#### [What to do]
For each line below that holds "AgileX", return the line as it stands.

#### [Available data]
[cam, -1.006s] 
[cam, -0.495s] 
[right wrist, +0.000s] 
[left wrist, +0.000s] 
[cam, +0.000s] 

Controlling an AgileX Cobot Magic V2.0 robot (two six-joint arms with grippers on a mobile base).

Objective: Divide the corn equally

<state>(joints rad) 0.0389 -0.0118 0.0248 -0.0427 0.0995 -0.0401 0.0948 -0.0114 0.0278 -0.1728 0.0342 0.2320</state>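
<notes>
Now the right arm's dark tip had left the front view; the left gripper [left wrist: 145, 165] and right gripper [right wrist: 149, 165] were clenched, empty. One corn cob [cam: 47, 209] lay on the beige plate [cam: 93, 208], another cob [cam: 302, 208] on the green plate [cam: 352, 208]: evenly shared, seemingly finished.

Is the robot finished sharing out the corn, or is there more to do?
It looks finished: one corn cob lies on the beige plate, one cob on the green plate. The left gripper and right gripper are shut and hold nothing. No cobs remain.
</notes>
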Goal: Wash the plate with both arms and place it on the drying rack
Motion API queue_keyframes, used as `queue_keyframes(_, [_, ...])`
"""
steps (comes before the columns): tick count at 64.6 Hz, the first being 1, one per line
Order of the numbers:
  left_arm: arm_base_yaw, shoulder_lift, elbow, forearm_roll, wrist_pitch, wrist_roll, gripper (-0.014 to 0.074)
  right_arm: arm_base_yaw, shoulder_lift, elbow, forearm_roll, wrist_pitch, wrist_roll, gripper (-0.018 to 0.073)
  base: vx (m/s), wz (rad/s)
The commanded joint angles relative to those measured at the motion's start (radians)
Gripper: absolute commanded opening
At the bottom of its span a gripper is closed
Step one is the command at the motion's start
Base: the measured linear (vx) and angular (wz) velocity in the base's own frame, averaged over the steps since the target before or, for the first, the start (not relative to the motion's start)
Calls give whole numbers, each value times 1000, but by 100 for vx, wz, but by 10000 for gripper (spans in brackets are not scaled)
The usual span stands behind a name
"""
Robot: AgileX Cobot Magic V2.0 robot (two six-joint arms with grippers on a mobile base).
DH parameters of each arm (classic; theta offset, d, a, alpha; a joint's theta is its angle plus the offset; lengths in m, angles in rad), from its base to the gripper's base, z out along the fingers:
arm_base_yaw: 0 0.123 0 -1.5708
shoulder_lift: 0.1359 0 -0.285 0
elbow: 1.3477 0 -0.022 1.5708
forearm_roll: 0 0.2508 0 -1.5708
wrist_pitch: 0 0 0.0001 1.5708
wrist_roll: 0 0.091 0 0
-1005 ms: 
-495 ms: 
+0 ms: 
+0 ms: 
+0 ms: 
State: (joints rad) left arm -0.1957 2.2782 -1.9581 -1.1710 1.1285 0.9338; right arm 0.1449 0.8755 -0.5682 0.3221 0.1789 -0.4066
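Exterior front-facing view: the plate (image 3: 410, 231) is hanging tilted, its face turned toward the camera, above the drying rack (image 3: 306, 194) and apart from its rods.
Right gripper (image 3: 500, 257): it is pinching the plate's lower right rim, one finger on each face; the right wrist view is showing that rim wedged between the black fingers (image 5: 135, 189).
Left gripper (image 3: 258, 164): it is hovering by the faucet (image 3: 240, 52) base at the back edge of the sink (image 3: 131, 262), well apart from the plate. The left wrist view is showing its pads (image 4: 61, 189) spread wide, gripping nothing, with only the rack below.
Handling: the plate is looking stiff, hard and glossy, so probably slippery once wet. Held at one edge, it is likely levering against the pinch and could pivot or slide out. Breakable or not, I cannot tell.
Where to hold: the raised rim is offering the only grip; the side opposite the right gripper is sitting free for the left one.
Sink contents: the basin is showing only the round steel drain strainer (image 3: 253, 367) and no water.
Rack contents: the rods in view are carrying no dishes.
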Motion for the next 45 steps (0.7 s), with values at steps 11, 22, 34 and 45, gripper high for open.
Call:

#### [Answer box]
Controlling an AgileX Cobot Magic V2.0 robot (two six-joint arms with grippers on a mobile base).
Robot: AgileX Cobot Magic V2.0 robot (two six-joint arms with grippers on a mobile base).

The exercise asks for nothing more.